In step 48, a Judgement is made as to whether or not the number set in the register N1 is equal to or greater than the number set in the register N2. If a result of the judgement is affirmative, which is represented by a letter `Y`, the CPU 14 proceeds to step 50 in which the note length set in the register T1 is set to the register T0. In contrast, if the result of judgement is negative, which is represented by a letter `N`, the CPU 14 proceeds to step 52 in which the note length set in the register T2 is set to the register T0.

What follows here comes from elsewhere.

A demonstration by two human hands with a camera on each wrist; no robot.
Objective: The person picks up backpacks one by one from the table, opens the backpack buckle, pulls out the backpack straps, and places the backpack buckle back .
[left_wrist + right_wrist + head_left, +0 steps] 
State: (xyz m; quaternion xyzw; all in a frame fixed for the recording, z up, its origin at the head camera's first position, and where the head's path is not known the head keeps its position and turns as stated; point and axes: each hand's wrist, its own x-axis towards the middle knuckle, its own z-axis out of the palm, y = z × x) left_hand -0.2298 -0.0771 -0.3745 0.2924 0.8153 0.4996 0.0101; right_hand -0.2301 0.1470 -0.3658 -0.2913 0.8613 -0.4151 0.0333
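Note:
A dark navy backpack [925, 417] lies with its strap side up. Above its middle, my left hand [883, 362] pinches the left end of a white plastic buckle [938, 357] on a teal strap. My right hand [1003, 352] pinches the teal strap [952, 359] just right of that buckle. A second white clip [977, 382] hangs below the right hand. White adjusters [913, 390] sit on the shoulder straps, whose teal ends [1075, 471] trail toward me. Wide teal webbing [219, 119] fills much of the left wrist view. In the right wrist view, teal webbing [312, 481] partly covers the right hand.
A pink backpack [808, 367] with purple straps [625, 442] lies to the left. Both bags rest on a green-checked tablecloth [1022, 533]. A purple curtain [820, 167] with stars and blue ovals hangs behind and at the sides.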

When completing the step 50 or 52, the CPU 14 proceeds to step 54 in which a tempo-value calculating processing is performed. That is, by using the note length of the register T0, which is also represented by the symbol `T0 `, the tempo value `TP` is calculated in accordance with an equation as follows:

TP=(60000×4)/(T0 ×20)

In the above equation, the number `60000` indicates the number of milli-seconds included in one minute; that is, one minute equals to 60000 milli-seconds. The tempo value TP calculated is set in the register TEMPO.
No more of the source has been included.